Please give nothing except the number of lines in the records below that include the word "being".

┄┄┄┄┄┄

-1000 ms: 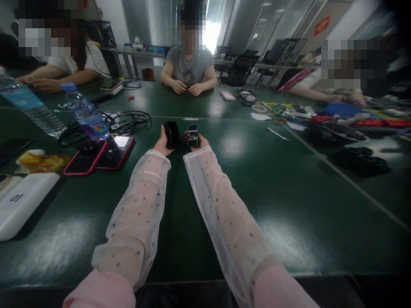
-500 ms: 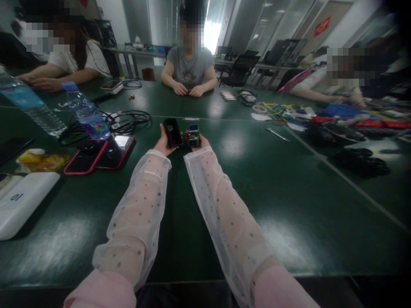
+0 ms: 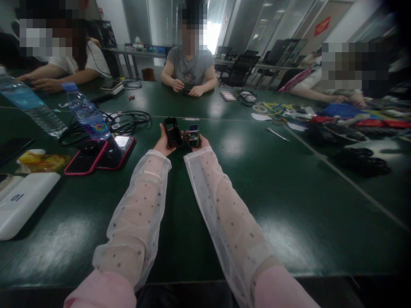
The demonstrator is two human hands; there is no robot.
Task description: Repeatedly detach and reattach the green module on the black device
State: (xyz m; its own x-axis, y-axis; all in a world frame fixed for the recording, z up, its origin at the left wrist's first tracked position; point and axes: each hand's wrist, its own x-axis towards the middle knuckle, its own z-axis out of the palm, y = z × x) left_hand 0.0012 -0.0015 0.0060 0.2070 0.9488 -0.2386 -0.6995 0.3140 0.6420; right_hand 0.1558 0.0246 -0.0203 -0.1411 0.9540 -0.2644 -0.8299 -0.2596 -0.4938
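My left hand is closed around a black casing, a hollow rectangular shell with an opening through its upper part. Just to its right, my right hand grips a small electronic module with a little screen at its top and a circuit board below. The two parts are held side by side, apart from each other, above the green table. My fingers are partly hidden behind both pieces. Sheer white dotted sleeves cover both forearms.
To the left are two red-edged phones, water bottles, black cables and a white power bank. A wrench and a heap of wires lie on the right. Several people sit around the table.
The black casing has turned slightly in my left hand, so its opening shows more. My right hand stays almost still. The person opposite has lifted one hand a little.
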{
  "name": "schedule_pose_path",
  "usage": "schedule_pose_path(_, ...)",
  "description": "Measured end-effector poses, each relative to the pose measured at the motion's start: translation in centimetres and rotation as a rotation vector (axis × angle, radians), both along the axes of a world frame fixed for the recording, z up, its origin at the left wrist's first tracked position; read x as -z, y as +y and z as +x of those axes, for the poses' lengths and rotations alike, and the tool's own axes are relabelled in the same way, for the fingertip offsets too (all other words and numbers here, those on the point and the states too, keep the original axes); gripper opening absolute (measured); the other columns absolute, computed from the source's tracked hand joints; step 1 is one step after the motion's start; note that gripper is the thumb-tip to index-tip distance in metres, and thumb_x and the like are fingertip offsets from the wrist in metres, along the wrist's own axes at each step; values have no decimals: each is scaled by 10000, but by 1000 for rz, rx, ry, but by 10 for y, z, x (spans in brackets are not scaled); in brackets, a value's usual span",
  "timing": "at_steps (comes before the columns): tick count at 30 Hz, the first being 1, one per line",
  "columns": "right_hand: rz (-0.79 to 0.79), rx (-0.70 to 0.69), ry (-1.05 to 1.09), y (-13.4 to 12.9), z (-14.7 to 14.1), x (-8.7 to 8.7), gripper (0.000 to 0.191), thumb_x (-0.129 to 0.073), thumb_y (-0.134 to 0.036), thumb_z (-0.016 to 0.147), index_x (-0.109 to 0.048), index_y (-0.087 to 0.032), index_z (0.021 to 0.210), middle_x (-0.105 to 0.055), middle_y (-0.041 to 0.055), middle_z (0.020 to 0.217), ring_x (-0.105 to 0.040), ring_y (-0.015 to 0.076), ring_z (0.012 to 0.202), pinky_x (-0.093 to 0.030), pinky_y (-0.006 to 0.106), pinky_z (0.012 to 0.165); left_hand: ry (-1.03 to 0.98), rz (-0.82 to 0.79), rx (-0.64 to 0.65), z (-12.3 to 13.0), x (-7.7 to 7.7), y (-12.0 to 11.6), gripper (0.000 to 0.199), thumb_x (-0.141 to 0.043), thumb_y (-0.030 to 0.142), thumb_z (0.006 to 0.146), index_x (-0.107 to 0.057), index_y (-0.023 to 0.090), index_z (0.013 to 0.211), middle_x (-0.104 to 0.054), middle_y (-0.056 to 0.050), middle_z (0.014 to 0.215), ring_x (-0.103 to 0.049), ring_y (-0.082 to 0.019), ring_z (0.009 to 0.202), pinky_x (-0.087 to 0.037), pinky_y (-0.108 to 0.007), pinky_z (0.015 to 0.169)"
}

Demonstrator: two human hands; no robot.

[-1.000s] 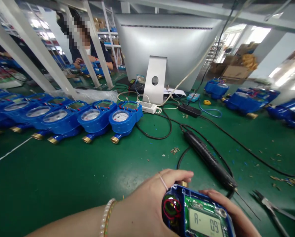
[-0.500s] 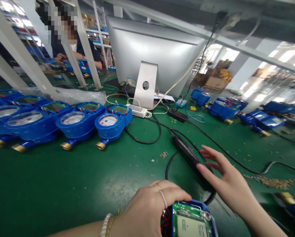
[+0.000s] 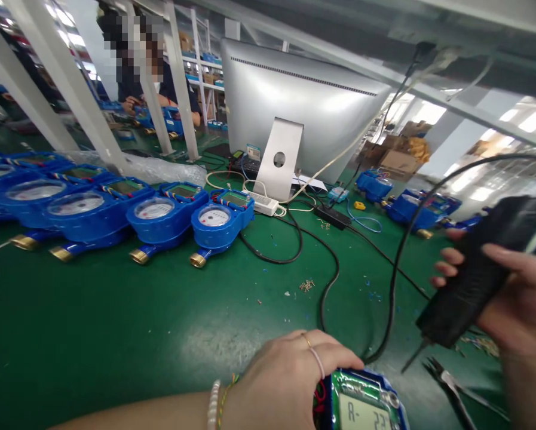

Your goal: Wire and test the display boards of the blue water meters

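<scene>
Head view: the left hand (image 3: 290, 382) clasps the open blue meter (image 3: 361, 406) at the bottom edge of the green bench (image 3: 115, 322), fingers curled over its top. The right hand (image 3: 514, 310) grips the black electric screwdriver (image 3: 474, 280) in the air at right, tip angled down-left above the pliers (image 3: 451, 388). A row of blue meters (image 3: 160, 215) lines the left.

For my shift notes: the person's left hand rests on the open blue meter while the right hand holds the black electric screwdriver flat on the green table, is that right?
Not quite. In the head view, the right hand holds the black electric screwdriver lifted above the green table, tip angled down. The left hand does rest on the open blue meter.
</scene>
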State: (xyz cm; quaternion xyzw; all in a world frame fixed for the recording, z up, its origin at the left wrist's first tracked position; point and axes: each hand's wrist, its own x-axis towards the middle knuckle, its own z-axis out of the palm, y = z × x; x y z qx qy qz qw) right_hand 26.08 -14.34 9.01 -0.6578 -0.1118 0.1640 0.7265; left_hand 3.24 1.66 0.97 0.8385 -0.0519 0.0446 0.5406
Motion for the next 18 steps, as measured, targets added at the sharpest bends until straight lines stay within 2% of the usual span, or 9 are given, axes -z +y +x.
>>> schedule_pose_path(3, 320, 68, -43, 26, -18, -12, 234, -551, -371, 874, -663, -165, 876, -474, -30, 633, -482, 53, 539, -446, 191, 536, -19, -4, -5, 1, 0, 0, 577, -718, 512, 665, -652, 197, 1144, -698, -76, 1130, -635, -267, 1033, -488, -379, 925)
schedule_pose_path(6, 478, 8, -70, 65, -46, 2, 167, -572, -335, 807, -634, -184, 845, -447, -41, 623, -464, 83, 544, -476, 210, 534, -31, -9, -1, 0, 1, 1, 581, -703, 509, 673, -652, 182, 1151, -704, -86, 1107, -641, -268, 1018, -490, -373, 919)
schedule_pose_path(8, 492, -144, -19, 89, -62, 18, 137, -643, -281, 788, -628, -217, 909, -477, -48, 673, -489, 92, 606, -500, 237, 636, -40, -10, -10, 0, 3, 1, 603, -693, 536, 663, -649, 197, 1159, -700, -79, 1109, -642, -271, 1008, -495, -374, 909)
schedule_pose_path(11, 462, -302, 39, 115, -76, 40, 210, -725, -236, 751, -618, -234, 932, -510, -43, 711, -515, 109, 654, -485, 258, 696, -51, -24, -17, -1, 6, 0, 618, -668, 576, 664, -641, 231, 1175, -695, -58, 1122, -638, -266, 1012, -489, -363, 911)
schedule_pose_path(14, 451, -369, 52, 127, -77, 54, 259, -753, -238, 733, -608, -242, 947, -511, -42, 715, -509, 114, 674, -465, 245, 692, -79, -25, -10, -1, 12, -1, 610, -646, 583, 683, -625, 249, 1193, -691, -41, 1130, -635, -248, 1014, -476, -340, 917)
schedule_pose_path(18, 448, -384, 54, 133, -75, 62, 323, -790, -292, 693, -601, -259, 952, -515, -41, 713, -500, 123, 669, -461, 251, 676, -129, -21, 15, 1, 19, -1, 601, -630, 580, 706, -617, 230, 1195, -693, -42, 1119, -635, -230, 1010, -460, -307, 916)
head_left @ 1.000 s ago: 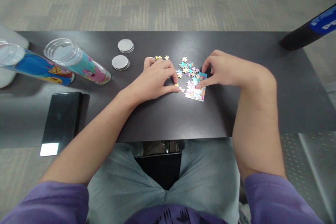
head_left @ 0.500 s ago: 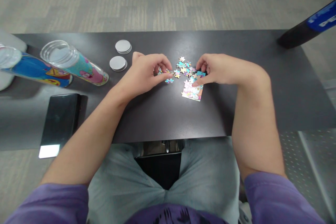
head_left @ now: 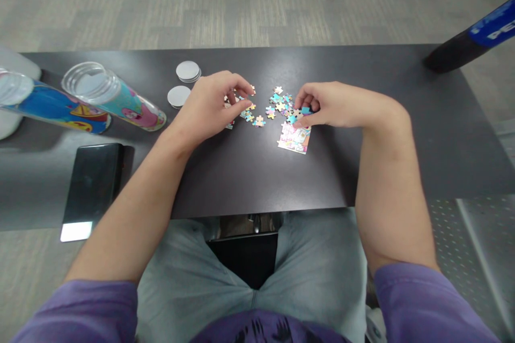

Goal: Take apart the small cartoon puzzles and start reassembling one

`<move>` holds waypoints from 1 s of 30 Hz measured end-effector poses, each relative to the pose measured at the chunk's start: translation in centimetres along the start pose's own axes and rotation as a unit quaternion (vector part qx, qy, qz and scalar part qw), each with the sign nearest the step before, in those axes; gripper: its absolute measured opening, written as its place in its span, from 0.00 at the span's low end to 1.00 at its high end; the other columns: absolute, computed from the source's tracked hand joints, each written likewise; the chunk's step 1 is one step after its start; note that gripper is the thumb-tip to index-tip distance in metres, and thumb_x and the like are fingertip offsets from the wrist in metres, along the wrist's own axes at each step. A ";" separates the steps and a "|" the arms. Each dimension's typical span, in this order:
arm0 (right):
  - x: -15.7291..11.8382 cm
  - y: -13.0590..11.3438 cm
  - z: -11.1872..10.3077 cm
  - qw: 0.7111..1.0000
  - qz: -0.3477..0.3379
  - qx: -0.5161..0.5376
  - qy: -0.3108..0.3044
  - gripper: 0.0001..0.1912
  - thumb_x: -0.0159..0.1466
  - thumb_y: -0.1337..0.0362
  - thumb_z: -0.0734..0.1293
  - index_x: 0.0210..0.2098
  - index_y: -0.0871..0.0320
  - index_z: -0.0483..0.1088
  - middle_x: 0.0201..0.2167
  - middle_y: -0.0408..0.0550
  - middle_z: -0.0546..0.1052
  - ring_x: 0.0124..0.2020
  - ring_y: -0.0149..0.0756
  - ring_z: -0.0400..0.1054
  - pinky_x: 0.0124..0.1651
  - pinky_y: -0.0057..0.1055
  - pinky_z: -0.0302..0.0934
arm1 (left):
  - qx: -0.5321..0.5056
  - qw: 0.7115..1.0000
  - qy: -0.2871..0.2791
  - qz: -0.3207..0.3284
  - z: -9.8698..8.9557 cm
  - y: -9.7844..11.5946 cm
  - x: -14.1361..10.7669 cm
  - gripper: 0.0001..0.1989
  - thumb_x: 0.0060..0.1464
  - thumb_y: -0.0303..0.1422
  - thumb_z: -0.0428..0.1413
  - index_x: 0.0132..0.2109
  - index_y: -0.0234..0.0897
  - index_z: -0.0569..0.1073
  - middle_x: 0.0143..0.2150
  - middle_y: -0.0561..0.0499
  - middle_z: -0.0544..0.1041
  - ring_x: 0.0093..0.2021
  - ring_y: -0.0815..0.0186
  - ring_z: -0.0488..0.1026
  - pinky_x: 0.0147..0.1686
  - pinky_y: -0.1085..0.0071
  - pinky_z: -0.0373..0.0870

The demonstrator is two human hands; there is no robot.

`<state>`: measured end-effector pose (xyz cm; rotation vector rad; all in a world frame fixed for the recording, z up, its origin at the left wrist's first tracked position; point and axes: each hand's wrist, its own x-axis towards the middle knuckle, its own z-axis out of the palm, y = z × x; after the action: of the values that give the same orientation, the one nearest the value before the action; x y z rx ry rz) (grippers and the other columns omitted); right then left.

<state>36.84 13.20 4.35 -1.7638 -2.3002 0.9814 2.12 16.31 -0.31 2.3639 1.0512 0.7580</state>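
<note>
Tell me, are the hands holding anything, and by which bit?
The left hand, open over loose puzzle pieces, shows no hold; whether the right hand, over joined pieces, grips any can't be told.

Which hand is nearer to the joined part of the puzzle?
Right. The right hand is at the far edge of the joined part; the left hand is farther off, leftward, over loose pieces.

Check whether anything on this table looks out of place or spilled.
The black device at left seems to jut past the near edge of the table, so it looks poorly placed. Nothing else stands out.
</note>
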 end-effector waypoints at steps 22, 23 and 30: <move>1.3 -2.2 2.2 0.951 -0.159 0.265 0.023 0.26 0.70 0.38 0.92 0.49 0.47 0.85 0.39 0.46 0.92 0.42 0.48 0.85 0.45 0.43 0.76 | -0.080 0.996 -0.038 0.032 3.3 2.7 0.1 0.12 0.78 0.44 0.68 0.46 0.43 0.87 0.41 0.52 0.91 0.39 0.59 0.84 0.51 0.59 0.75; 1.3 -2.1 2.2 0.952 -0.162 0.257 0.036 0.26 0.70 0.38 0.92 0.48 0.47 0.85 0.39 0.46 0.92 0.42 0.48 0.85 0.46 0.43 0.77 | -0.089 0.995 -0.037 0.028 3.3 2.8 0.1 0.12 0.78 0.43 0.67 0.45 0.43 0.87 0.40 0.52 0.91 0.38 0.59 0.84 0.49 0.60 0.75; 1.6 -2.0 2.5 0.944 -0.182 0.270 0.047 0.21 0.68 0.43 0.92 0.45 0.45 0.85 0.40 0.47 0.91 0.44 0.50 0.85 0.50 0.47 0.81 | -0.069 0.997 -0.035 0.022 2.9 2.7 0.3 0.10 0.74 0.41 0.70 0.43 0.44 0.88 0.37 0.53 0.90 0.37 0.59 0.83 0.50 0.60 0.77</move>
<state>33.53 13.30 2.91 -1.0977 -1.9375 1.2583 5.60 14.41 -0.80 2.2857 0.8913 0.7335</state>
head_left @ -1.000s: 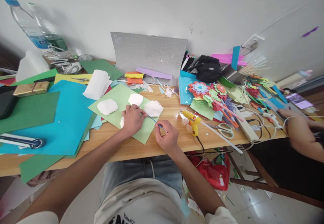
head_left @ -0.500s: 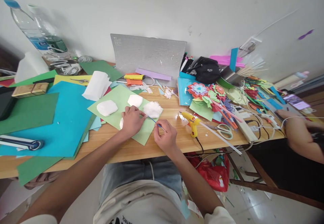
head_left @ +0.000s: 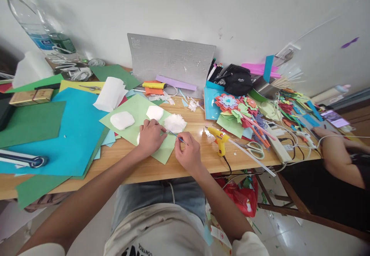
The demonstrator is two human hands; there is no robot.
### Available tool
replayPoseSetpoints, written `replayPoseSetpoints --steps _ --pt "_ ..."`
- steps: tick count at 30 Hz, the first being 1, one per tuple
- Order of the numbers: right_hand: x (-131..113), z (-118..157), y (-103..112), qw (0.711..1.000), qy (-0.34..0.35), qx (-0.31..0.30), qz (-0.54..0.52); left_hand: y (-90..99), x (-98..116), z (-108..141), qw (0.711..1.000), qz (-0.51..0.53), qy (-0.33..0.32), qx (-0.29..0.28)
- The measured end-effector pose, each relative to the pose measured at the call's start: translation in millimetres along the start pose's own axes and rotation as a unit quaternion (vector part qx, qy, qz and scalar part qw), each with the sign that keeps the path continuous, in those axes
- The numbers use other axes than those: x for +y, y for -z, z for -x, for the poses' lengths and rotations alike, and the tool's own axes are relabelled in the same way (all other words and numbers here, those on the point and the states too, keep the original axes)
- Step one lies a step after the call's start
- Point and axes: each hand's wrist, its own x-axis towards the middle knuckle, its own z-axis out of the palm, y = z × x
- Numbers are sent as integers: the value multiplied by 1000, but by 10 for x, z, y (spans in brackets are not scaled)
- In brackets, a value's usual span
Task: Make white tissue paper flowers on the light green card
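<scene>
Steadies the light green sheet (head_left: pixel 137 109) with the left hand (head_left: pixel 152 136), palm down, fingers bent and only loosely spread; cannot tell of anything pinched between thumb and fingertips. Grips a thin blue stick (head_left: pixel 174 134) between closed thumb and fingers of the right hand (head_left: pixel 187 150), with its tip near the lower edge of the fluffy white piece (head_left: pixel 175 123), at the sheet's right-hand corner. Best to hold the stick lightly and low, working from the fingers rather than the arm, and to press the sheet close to the tip without flattening the fluff. Mind the flatter white pieces (head_left: pixel 122 120), especially at the spot partly covered by the left hand; avoid dragging the palm. Watch for the yellow glue gun (head_left: pixel 220 139) to the right on the wooden table (head_left: pixel 164 170).
</scene>
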Motion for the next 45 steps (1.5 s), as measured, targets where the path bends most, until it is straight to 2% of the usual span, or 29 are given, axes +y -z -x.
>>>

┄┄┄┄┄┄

(Expected answer)
2